**ABOUT THIS TASK:**
Reproduce, exactly and in full, only the lines below from the one containing "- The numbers" through the one containing "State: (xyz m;".

___ DATA TO PROCESS

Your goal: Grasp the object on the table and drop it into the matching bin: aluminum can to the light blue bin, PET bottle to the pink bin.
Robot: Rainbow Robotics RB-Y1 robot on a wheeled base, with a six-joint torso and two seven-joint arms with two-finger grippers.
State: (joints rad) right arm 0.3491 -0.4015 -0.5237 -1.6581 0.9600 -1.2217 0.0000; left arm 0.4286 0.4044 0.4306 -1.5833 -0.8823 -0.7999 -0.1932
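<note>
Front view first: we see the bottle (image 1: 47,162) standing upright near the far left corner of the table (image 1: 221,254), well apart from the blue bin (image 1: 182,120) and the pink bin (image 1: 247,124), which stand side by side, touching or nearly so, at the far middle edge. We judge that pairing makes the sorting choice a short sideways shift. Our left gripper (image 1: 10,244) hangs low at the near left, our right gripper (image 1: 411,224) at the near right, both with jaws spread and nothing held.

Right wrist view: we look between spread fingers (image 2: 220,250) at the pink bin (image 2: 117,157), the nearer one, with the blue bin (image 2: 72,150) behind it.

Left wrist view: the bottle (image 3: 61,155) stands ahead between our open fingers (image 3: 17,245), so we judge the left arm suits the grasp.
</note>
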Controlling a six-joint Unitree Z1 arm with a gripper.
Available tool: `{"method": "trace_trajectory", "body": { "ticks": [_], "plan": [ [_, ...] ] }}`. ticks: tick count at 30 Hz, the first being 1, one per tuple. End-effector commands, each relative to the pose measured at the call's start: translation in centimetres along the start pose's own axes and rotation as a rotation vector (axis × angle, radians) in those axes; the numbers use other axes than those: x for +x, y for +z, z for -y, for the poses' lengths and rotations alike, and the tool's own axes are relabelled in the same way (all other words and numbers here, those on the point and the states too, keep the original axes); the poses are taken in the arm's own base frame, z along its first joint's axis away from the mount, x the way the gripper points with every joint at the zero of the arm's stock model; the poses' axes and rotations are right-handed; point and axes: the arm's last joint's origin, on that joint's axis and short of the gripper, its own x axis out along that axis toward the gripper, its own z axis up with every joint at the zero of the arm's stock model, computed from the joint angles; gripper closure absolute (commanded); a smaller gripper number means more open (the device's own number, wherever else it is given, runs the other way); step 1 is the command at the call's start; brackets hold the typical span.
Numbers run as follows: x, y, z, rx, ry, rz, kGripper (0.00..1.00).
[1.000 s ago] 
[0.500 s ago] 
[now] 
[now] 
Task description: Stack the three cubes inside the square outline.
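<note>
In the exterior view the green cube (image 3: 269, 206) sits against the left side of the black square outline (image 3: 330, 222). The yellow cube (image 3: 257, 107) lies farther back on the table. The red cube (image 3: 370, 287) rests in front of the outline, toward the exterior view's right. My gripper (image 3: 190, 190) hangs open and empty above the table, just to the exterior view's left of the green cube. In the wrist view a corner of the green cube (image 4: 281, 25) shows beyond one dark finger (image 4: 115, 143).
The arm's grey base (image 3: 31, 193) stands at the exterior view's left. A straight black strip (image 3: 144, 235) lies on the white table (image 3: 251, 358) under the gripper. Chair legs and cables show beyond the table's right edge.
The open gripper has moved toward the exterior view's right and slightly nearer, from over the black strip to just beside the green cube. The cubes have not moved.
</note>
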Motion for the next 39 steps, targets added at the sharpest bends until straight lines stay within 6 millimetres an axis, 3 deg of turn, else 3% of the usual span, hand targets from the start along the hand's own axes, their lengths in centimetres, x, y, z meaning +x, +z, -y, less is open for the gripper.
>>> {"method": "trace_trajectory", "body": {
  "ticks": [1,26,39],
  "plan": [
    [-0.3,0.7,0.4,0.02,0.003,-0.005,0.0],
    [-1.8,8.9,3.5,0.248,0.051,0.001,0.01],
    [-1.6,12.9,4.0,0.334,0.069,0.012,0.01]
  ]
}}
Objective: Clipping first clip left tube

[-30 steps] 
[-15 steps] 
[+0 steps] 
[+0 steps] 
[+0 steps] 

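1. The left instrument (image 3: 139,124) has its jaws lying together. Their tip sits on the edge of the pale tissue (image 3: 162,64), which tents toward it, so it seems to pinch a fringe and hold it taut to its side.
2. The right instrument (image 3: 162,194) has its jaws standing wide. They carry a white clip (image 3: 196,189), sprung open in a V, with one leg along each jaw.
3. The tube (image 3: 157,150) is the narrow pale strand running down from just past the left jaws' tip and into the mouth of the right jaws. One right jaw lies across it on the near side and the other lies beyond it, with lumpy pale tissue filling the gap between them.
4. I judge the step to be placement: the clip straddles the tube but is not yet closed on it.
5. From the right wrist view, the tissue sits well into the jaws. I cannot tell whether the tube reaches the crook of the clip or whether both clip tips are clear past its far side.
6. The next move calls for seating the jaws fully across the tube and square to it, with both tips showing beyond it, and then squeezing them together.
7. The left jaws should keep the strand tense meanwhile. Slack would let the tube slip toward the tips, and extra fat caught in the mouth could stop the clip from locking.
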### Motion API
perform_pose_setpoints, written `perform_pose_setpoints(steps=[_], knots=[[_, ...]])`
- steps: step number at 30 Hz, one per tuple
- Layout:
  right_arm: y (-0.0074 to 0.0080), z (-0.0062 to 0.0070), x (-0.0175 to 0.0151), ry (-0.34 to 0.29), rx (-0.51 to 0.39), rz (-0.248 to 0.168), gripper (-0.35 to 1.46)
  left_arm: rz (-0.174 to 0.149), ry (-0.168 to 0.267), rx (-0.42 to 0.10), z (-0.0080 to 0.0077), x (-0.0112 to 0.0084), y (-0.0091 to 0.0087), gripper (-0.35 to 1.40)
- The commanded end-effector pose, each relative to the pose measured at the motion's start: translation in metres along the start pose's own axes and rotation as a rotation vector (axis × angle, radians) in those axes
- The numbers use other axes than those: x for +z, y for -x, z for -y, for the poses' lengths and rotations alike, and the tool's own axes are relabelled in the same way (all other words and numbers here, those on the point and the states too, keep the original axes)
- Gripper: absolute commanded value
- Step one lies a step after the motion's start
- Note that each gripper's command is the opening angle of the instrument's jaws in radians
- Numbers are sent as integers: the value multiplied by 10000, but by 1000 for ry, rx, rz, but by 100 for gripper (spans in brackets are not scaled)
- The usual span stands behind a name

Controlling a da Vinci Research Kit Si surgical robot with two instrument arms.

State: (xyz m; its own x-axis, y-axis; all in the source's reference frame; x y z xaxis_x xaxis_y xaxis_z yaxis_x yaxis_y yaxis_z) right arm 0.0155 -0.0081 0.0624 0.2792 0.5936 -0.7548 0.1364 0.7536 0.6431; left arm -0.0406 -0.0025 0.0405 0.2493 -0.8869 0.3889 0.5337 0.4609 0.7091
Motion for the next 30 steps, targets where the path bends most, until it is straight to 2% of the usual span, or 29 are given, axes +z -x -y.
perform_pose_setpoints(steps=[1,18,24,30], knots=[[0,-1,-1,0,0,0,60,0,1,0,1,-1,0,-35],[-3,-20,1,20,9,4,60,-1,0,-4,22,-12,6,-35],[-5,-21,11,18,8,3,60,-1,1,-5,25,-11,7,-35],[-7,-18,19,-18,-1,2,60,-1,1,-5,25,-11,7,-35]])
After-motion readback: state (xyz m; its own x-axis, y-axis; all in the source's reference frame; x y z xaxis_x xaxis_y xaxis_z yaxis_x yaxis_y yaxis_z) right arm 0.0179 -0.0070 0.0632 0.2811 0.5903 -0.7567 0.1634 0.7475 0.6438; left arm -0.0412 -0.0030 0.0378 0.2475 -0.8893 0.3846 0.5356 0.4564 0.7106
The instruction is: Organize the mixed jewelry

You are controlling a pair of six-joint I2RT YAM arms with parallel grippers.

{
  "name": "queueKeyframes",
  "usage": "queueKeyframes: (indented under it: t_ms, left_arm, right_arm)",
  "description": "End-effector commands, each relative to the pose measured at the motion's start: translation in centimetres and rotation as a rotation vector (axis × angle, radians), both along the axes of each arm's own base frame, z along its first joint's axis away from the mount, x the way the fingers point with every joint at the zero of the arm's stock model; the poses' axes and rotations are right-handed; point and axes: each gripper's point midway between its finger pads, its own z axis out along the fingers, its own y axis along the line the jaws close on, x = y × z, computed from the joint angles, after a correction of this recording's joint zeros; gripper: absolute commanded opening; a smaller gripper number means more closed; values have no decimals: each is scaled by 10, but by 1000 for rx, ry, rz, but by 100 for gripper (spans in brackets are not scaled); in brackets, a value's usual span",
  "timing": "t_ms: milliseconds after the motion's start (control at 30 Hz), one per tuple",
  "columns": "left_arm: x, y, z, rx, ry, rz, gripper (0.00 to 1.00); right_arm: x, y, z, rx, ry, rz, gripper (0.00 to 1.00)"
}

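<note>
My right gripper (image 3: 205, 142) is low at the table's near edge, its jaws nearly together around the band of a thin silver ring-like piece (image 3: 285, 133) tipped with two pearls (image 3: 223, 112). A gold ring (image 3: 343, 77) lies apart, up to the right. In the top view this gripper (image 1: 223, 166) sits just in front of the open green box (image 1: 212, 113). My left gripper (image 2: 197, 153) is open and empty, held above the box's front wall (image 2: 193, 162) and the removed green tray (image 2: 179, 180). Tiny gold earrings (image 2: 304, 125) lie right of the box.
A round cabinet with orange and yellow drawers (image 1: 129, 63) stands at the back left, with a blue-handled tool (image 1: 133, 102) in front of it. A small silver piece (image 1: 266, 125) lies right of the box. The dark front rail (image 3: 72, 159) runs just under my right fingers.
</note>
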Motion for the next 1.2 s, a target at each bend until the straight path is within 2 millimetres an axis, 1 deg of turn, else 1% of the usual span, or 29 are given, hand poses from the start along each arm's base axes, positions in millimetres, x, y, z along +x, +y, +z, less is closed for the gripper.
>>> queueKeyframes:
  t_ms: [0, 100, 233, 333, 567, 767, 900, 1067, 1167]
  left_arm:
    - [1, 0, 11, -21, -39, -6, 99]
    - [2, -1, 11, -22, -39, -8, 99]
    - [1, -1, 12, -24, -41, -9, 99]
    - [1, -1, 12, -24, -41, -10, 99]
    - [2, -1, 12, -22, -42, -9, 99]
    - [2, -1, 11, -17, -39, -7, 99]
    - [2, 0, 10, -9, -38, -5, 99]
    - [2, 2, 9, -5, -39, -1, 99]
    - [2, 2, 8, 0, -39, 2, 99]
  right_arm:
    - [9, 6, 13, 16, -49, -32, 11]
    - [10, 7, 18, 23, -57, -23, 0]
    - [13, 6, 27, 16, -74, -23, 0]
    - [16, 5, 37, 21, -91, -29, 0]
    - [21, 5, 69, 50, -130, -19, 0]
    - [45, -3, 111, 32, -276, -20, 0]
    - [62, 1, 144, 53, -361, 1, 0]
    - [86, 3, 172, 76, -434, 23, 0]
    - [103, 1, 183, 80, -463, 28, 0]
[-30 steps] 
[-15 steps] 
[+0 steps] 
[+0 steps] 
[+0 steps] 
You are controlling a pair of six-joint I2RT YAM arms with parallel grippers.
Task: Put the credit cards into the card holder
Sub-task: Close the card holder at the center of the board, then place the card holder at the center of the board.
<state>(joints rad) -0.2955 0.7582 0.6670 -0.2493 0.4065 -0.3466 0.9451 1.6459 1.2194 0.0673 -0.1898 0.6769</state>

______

**RESULT OF THIS TASK:**
- The numbers use other axes than those: x for +z, y for -x, z for -y, for the poses' lengths and rotations alike, and the tool's own axes are relabelled in the same way (all other words and numbers here, those on the point and the states too, keep the original axes)
- Gripper: absolute commanded value
- Step one lies a step after the motion's start
- Note that each gripper's command is the opening angle of the instrument's jaws in radians
- Numbers are sent as integers: the value multiplied by 10000, but by 1000 for ry, rx, rz, but by 100 for gripper (spans in brackets are not scaled)
- The usual span stands behind a name

Controlling a da Vinci Research Kit Si surgical robot with two instrument arms.

State: (xyz m; its own x-axis, y-axis; all in the source's reference frame; x y z xaxis_x xaxis_y xaxis_z yaxis_x yaxis_y yaxis_z) right arm 0.0155 -0.0081 0.0624 0.2792 0.5936 -0.7548 0.1364 0.7536 0.6431; left arm -0.0406 -0.0025 0.0405 0.2493 -0.8869 0.3889 0.5337 0.4609 0.7091

Nothing else is part of this exercise.